I’m the opposite. I prefer novolog, and last year my insurance switched to humalog.
However, I found a “cash pay” alternative to get $99 novolog for up to 3 vials. But that likely ended year end, hoping to see if new offer is available.
I have a part C plan which means an advantage plan. That also means I have part A,B and D. My insurer is United Healthcare and I am in Florida. And specifically for the $35 per month insulins, I am in, and one must be in or get excluded, what they call a senior savings model which means that no deductibles apply for getting the so-called $35 benefit any time of the year, donut hole or not. But when the pharmacy put through my script apparently, they told me, since I have been a pump user historically, any new script they see for my insulin in 10mL vials they process as of now under part B not part D meaning my 20% copay is many hundreds more than merely $35 a month. I cannot verify this but it is what I was told today. This is hard for me to believe but apparently if I am scripted for Kwickpens then the insurer automatically puts the copay under my part D and there’s no confusion with part B.

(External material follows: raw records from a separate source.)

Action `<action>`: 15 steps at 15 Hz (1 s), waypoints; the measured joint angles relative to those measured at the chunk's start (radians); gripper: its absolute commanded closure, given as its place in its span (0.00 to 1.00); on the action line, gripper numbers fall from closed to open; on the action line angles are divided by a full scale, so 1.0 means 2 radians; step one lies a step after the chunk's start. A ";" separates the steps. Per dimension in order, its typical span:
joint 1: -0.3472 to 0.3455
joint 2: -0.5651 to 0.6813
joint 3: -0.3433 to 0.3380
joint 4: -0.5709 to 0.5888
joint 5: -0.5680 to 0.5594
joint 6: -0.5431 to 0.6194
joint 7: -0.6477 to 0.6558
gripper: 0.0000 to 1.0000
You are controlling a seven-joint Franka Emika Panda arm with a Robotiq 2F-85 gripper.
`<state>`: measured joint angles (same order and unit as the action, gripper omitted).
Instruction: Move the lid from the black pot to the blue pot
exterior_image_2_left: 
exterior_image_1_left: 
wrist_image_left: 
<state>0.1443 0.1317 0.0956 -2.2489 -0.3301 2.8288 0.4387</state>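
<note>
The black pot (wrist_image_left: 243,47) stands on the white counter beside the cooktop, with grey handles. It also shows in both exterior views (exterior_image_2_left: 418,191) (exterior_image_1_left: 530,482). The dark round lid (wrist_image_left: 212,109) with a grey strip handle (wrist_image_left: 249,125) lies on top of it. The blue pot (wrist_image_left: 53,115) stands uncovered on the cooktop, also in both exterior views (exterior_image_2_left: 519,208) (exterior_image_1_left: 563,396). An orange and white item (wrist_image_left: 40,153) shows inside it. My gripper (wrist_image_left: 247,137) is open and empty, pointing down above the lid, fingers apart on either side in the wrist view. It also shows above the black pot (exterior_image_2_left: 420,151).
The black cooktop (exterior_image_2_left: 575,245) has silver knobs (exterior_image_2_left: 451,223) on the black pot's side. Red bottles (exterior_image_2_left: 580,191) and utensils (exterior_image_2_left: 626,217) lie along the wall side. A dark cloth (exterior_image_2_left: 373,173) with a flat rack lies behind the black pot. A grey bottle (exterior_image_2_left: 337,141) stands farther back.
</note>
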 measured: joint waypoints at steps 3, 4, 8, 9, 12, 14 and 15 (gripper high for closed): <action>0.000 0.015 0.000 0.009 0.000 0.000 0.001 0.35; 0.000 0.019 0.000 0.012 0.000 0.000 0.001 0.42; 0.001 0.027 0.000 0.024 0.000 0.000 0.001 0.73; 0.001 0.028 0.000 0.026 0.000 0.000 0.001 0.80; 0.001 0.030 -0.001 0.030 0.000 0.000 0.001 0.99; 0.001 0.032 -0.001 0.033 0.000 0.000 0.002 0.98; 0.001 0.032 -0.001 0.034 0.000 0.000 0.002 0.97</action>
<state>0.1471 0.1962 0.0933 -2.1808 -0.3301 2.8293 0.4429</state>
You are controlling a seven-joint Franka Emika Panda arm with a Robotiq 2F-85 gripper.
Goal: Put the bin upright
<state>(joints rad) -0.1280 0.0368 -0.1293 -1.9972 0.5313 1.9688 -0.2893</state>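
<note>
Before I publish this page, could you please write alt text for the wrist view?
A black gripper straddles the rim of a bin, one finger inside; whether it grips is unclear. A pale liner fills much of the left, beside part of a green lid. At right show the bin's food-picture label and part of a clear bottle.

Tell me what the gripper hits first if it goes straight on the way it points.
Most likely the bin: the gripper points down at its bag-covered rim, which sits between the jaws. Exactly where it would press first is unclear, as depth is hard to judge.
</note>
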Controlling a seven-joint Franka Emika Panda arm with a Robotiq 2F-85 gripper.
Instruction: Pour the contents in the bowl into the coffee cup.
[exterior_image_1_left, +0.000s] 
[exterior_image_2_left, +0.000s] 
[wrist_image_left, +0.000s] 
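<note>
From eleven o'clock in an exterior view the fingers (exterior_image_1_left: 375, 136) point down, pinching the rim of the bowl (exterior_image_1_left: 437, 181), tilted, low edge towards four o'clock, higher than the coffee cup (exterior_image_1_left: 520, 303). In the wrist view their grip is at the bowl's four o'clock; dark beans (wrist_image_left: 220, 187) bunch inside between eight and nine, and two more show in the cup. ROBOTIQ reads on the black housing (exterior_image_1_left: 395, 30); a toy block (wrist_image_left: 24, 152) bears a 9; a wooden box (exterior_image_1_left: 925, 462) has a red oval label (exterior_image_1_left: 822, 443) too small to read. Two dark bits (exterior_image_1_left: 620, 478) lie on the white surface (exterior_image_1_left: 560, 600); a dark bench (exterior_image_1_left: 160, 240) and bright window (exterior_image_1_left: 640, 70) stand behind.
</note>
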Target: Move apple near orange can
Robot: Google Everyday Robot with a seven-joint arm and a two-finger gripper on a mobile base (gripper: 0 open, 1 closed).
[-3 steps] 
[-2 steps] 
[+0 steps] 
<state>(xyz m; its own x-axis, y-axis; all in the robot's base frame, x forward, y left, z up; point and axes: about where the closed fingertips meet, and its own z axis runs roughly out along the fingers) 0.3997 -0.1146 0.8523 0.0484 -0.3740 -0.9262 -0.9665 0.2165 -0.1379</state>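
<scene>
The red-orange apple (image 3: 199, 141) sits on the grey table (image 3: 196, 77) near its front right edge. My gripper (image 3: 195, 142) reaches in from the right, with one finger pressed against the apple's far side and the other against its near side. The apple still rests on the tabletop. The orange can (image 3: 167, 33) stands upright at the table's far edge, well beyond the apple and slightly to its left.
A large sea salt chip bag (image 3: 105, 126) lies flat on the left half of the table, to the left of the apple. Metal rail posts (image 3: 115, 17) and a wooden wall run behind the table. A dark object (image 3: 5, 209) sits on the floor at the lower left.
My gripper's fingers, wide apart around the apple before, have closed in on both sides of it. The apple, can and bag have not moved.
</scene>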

In the past we all wanted insulin under part B because it was less copay than under D but not with the $35 a month plan it is just the reverse. I can use any insulins by any route. I couldn’t care less about staying with a pump. I just need the insulin. I know how to best use all of them and various combinations. Anything is better than the OTC R or N by Relion brand sold cheaply at WulMurt. That’s a familiar fall-back plan out of desperation for pumpers who run out of Novolog or Humalog in 10mL vials regardless of the concentrations. For that matter, i can get Kwickpen insulin into a pump if necessary and adjust for the concentration if the Kwickpens are U-200 by using half the dose volume to equate to the U-100 even though we are told not to do this.
Long story short, Kwickpens may (or most likely if not definitely) come under the $35 plan now but vial may not for prior pumpers.
More confusing, apparently insulin lispro (humalog) is covered as U-100 but not U-200, they told me (although I cannot verify) under a part D $35 copay but for Lyumjev the $35 monthly cost applies to any amount of either U-100 or U-200 per month. Makes no sense to me why that is so but let’s presume it is since I was told so by Optim-Rx which is the mail order arm used by United (and maybe others).
As an additional aside, Lyumjev comes in U-100 and U-200. But I am not familiar with it. I never used it. I presume it is new or newer.
The bottom line remains paying as little as possible for insulin(s) by high-dose T1 people like me.
i have no preference for novolog or humalog because in my experience they are unit per unit interchangeable at any dose level used per day. There may be a tiny difference in an amino acid or some branching molecule (like some OH group or a double bonded oxygen keytone attached here vs there on some carbon atom in the 3-d molecule). I haven’t looked at the stereochemistry of the molecules recently and forgot. But in me i detect no difference.
If some med is not in your insurer’s formulary you can still try to have them cover it by getting a prior authorization. This topic has come up before around here. I would merely use the one that’s covered. I make no assertion if an appeal, if necessary is likely to prevail but i begin by doubting it.
The pharmacist is swamped, barely cares, and has no authority. They will not bend like in the past. Yes, i need a new pharmacy. But I actually do not fault the people working there. It’s policy now and unless you go to an independent then, well. . . don’t expect anything but the rule book.
The chances of getting approval is next to none as this is for the medicare monthly $35 maximum Insulin payment plan which is currently in Beta. Furthermore, even if it was approved, there would be too much risk of the pharmacy running out as cartridge insulin is not yet very popular in the US and lastly my time is worth a heck of a lot more than the few $100 per year savings going through the process even if there were no issues along the way.